Case ID: f-appx_636/html/0959-01.html
Source: Caselaw Access Project
Author: {"author": "", "license": "Public Domain", "url": "https://static.case.law/"}
Date Created: 2024-08-24T03:29:51.129683

Yznn Louis YRASTORZA, Petitioner, v. Loretta E. LYNCH, Attorney General, Respondent.
    No. 13-71033.
    United States Court of Appeals, Ninth Circuit.
    Submitted Feb. 10, 2016.
    
    Filed Feb. 12, 2016.
    Don P. Chairez, Law Office of Don Chai-rez, Anaheim, CA, for Petitioner.
    Matthew Albert Connelly, Trial, OIL, U.S. Department of Justice, Washington, DC, Chief Counsel ICE, Office of the Chief Counsel Department of Homeland Security, San Francisco, CA, for Respondent.
    Before: KLEINFELD, MeKEOWN, and IKUTA, Circuit Judges.
    
      
       The panel unanimously concludes this case is suitable for decision without oral argument. See Fed. R.App. P. 34(a)(2).
    
   MEMORANDUM

Yznn Yrastorza petitions for review of the Board of Immigration Appeals’ (BIA) decision that he is removable as an alien convicted of an aggravated felony theft offense. See 8 U.S.C. §§ 1101(a)(43)(G), 1227(a)(2)(A)(iii). We have jurisdiction to review Yrastorza’s legal and constitutional claims under 8 U.S.C. § 1252(a)(2)(D).

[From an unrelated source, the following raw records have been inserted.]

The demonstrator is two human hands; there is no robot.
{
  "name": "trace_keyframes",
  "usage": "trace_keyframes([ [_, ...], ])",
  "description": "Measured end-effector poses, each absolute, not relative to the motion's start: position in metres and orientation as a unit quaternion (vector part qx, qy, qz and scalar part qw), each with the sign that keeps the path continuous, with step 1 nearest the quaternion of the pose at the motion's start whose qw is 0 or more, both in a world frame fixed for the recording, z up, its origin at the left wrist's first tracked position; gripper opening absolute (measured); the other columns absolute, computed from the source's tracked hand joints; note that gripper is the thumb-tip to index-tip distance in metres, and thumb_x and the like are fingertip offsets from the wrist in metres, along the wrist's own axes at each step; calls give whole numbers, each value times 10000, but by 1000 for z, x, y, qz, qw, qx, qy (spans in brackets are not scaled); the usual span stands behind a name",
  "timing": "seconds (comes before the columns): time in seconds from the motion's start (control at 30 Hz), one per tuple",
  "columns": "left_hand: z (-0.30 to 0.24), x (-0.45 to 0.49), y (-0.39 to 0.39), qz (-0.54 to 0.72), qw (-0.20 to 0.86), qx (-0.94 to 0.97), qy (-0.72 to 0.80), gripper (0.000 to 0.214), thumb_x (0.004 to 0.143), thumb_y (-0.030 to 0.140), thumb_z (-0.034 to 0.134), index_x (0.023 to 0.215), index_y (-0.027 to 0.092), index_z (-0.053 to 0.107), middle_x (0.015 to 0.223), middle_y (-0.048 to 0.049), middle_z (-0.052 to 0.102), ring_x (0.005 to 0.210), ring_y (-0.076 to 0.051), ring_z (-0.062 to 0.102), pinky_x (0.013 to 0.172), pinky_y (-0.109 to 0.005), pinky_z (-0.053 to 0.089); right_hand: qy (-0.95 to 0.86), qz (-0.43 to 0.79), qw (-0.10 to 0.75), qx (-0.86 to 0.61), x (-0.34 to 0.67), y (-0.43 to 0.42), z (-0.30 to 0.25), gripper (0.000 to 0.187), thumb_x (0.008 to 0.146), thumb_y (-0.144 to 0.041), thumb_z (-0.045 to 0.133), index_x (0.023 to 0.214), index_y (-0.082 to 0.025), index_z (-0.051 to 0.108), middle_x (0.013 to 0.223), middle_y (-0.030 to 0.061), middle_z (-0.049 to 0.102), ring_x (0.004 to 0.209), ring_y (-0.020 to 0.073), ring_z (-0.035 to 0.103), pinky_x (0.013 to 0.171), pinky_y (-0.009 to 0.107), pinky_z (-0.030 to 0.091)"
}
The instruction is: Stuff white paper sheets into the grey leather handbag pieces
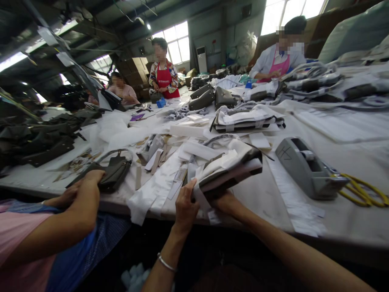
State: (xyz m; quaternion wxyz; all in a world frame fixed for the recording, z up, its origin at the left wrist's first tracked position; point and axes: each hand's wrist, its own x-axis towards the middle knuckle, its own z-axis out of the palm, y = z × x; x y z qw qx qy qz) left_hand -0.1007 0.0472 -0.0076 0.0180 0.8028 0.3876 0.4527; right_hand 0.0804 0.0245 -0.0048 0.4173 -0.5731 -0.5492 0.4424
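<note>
The person's left hand (186, 202) is closed on the near left end of a dark, paper-padded bag (230, 172), while the right hand (223, 201) reaches beneath it, its fingers hidden, so whether they grip cannot be told. The bag lies tilted just beyond both hands, over the desk (261, 205) near its front edge, its long axis running from the left hand away toward the far right corner. Farther right along that edge, well apart from the bag, stands a grey tape dispenser (306, 168).
</note>
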Motion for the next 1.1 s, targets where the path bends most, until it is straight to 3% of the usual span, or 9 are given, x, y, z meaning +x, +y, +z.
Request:
trace_keyframes([
  [0.13, -10, -96, 46, 410, -22, 836, 365, 567, 854, 62, 530, 1397, 204, 451, 1249, -101, 651, 1140, -230, 621, 963, -370, 534, -497, 529, 380, -574, 85, -2, -10, 60, 686, -234, 658, 697, -182, 684, 647, 16, 679, 572, 170, 594, 505, 257, 449],
  [0.33, -9, -89, 40, 364, -58, 873, 320, 503, 898, 96, 496, 1391, 190, 461, 1248, -111, 655, 1150, -243, 606, 943, -385, 507, -462, 557, 337, -602, 77, -30, -4, 164, 675, -229, 675, 590, -186, 542, 503, -38, 561, 474, 124, 525, 420, 201, 367],
  [0.53, -9, -84, 34, 359, -92, 876, 310, 437, 930, 44, 424, 1339, 167, 511, 1252, -104, 665, 1173, -218, 595, 934, -358, 488, -527, 695, 140, -468, 109, -41, 65, 163, 774, -340, 636, 751, -180, 658, 672, 17, 702, 453, 122, 601, 432, 198, 440],
  [0.6, -9, -84, 34, 365, -101, 872, 311, 400, 945, 54, 422, 1315, 165, 529, 1259, -108, 661, 1172, -215, 598, 920, -355, 491, -584, 620, 188, -488, 126, -19, 91, 271, 843, -419, 584, 768, -177, 681, 732, 42, 728, 516, 142, 640, 480, 219, 468],
  [0.67, -10, -83, 35, 374, -112, 868, 307, 350, 973, 78, 405, 1282, 156, 550, 1269, -112, 657, 1161, -215, 603, 905, -355, 494, -659, 437, 261, -554, 138, 14, 106, 315, 894, -438, 538, 823, -184, 711, 821, 62, 749, 696, 193, 699, 636, 273, 528],
  [0.77, -13, -82, 37, 392, -130, 861, 296, 325, 999, 94, 367, 1245, 138, 575, 1246, -112, 670, 1130, -216, 613, 891, -355, 491, -743, 174, 202, -614, 138, 68, 102, 304, 933, -333, 524, 1138, -191, 698, 1169, 105, 713, 1115, 268, 640, 982, 365, 451],
  [0.83, -15, -82, 39, 405, -136, 856, 293, 313, 1008, 109, 362, 1220, 127, 591, 1207, -109, 686, 1106, -219, 618, 885, -359, 487, -770, 136, 89, -616, 126, 95, 88, 374, 953, -320, 505, 1270, -167, 631, 1292, 137, 651, 1220, 290, 577, 1047, 390, 393],
  [0.9, -17, -81, 40, 412, -133, 853, 292, 310, 1016, 125, 354, 1202, 118, 602, 1176, -107, 696, 1092, -223, 619, 881, -365, 482, -784, 150, 19, -602, 110, 111, 73, 373, 969, -345, 483, 1259, -167, 635, 1280, 143, 656, 1203, 291, 587, 1028, 382, 397],
  [1.1, -18, -82, 39, 408, -121, 856, 295, 343, 1009, 103, 335, 1228, 109, 599, 1177, -121, 687, 1131, -222, 597, 907, -373, 479, -784, 152, -8, -602, 75, 129, 53, 350, 984, -344, 427, 1156, -156, 667, 1195, 180, 674, 1123, 329, 607, 940, 428, 415],
])
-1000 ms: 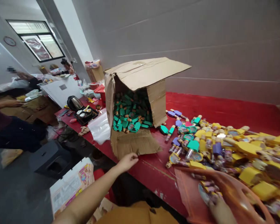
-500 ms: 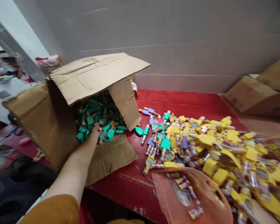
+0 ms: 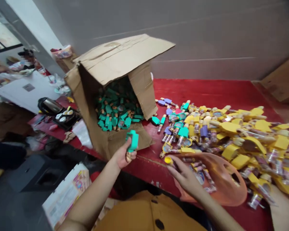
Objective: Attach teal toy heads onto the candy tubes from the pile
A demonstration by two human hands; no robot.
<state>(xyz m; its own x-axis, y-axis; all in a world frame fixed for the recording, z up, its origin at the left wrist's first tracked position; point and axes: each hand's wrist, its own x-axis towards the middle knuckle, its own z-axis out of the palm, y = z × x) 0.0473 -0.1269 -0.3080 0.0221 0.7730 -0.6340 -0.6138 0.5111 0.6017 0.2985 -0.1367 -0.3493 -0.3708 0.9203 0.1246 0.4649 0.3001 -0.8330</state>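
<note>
My left hand [image 3: 121,156] is closed round a green ice-lolly-shaped toy [image 3: 133,141], held up in front of the tipped cardboard box [image 3: 125,61]. The box lies on its side, open toward me, full of the same green toys [image 3: 115,114]. My right hand [image 3: 186,175] grips the near edge of an orange see-through bag [image 3: 221,179] that holds a few toys. A small yellow-capped piece [image 3: 168,159] sits at its fingertips. A heap of yellow, green and purple toys [image 3: 231,134] lies on the red table [image 3: 207,91] beyond the bag.
Another cardboard box [image 3: 284,80] stands at the far right by the grey wall. Left of the table are a kettle [image 3: 48,105], a tray of small cups [image 3: 64,116], a printed carton [image 3: 65,192] on the floor, and people at a further table. A skin-coloured shape [image 3: 281,208] shows bottom right.
My left hand has come out of the box with one green toy and drawn back toward me. My right hand has shifted to the bag's near edge. The view has swung left.
</note>
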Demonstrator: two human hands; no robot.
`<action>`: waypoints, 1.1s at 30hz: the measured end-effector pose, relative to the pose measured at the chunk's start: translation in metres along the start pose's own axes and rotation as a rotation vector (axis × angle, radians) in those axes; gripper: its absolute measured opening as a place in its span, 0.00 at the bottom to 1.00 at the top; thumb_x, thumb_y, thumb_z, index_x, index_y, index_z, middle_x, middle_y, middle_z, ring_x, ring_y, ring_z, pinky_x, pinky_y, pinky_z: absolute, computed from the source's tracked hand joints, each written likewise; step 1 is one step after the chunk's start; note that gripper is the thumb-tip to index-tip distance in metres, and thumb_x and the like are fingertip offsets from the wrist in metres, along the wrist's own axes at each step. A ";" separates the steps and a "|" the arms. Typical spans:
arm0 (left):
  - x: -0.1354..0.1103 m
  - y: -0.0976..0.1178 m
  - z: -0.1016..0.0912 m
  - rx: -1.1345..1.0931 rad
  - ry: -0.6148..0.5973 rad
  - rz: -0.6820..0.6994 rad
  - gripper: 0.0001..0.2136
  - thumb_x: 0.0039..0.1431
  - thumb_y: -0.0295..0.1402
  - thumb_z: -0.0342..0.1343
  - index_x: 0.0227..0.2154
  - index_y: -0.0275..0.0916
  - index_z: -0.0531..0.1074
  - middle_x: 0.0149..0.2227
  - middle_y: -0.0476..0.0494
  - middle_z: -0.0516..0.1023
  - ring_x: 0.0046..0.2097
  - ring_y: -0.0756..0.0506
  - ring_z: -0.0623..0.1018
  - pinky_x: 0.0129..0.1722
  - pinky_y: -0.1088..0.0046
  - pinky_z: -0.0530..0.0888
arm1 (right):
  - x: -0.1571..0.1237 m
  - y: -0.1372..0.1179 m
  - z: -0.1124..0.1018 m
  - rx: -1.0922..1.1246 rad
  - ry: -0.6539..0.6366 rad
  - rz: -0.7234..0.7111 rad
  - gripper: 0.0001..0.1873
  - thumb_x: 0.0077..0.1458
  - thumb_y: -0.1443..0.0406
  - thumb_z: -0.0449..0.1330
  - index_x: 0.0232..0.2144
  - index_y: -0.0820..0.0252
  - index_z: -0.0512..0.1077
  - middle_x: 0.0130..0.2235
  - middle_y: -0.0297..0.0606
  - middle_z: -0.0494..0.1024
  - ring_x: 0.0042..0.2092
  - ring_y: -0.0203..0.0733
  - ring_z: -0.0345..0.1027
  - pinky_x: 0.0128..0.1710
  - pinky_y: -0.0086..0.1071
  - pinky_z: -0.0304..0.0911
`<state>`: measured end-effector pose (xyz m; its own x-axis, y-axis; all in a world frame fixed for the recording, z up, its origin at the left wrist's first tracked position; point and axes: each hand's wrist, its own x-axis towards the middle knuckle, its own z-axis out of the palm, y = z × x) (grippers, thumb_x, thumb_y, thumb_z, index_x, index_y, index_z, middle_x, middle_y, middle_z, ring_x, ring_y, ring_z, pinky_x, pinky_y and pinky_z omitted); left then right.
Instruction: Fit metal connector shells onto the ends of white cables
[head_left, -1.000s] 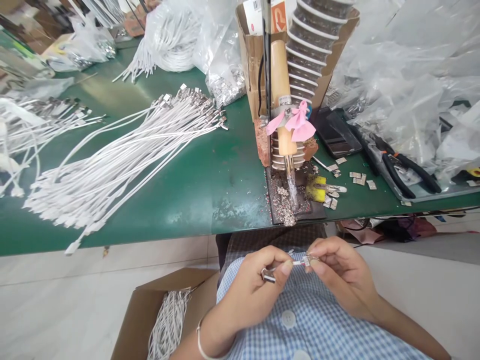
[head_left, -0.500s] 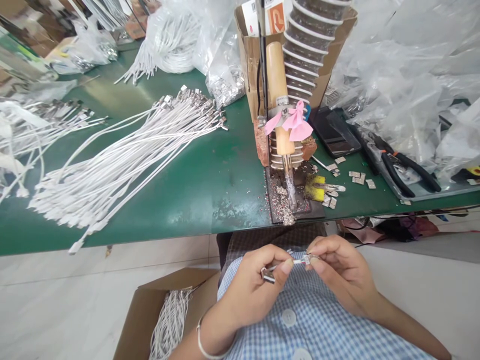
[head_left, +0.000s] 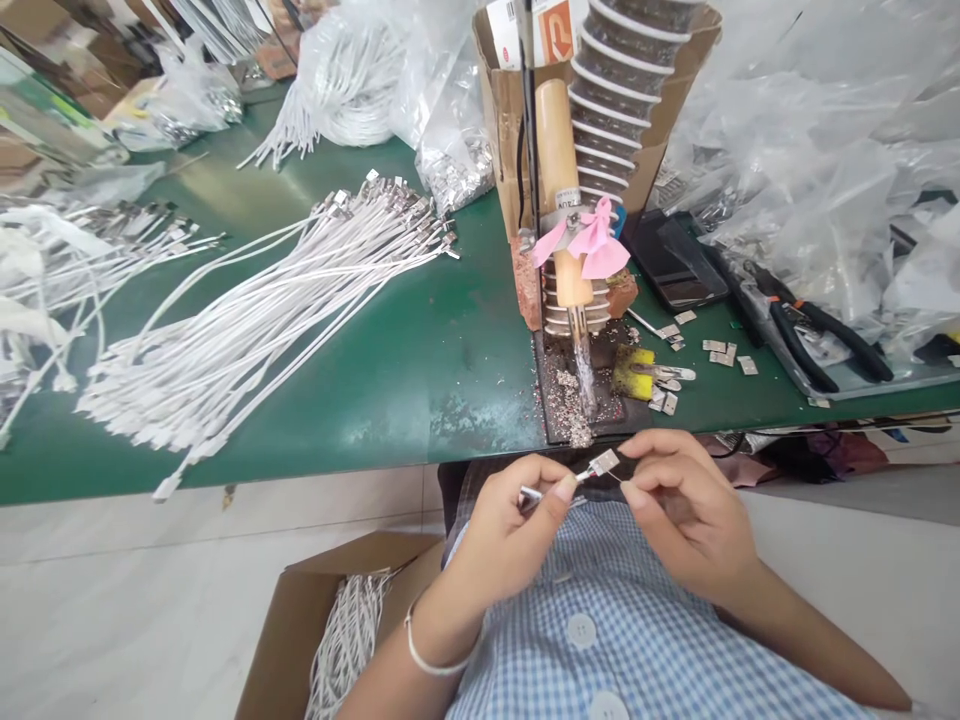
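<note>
My left hand (head_left: 514, 525) is closed on a white USB cable (head_left: 585, 475), pinched between thumb and forefinger. A bare metal USB connector (head_left: 602, 462) sits at the cable's tip, pointing up and to the right. Another silvery end (head_left: 531, 494) pokes out by the curled fingers of this hand. Just right of the connector, my right hand (head_left: 690, 510) has its thumb and forefinger apart. A thin wire runs from near the connector to the right thumb tip; whether it is gripped there is unclear. Above both hands, a wooden-handled soldering iron (head_left: 559, 190) points down at the bench edge.
Finished-looking white cables (head_left: 262, 320) lie bundled on the green bench (head_left: 480, 350). Right of the iron are a yellow sponge (head_left: 634, 374), loose connector shells (head_left: 720, 352), a phone (head_left: 679, 265) and pliers (head_left: 814, 325). A cardboard box (head_left: 277, 640) with cables stands below left.
My right thumb and forefinger have come off the connector and spread apart. My left hand has raised the cable tip slightly, so the connector now shows in full.
</note>
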<state>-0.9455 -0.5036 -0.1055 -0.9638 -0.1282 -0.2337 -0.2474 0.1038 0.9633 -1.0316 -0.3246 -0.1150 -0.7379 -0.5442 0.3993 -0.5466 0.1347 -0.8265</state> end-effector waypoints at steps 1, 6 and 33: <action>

The BIA did not err in holding that Yrastorza’s Nevada conviction for larceny from the person, Nev.Rev.Stat. § 205.270, qualified as an aggravated felony theft offense under 8 U.S.C. § 1101(a)(43)(G). The BIA correctly determined that the elements of section 205.270 of the Nevada Revised Statutes criminalize the same or lesser conduct as the federal generic theft offense, see United States v. Corona-Sanchez, 291 F.3d 1201, 1205 (9th Cir.2002) (en banc), because in Nevada the “intent to steal” means “the specific intent to permanently deprive the owner of his property,” Harvey v. State, 78 Nev. 417, 375 P.2d 225, 226 (1962); see also Grant v. State, 117 Nev. 427, 24 P.3d 761, 766 (2001).

We have defined “theft offense” for purposes of § 1101(a)(43)(G), see Corona-Sanchez, 291 F.3d at 1205, and the word “theft” has an accepted common law definition, id. Therefore, the definition of aggravated felony as including a “theft offense” is not unconstitutionally vague or overbroad. See Johnson v. United States, — U.S. -, 135 S.Ct. 2551, 2556, 192 L.Ed.2d 569 (2015).

PETITION DENIED. 
      
       This disposition is not appropriate for publication and is not precedent except as provided by 9th Cir. R. 36-3.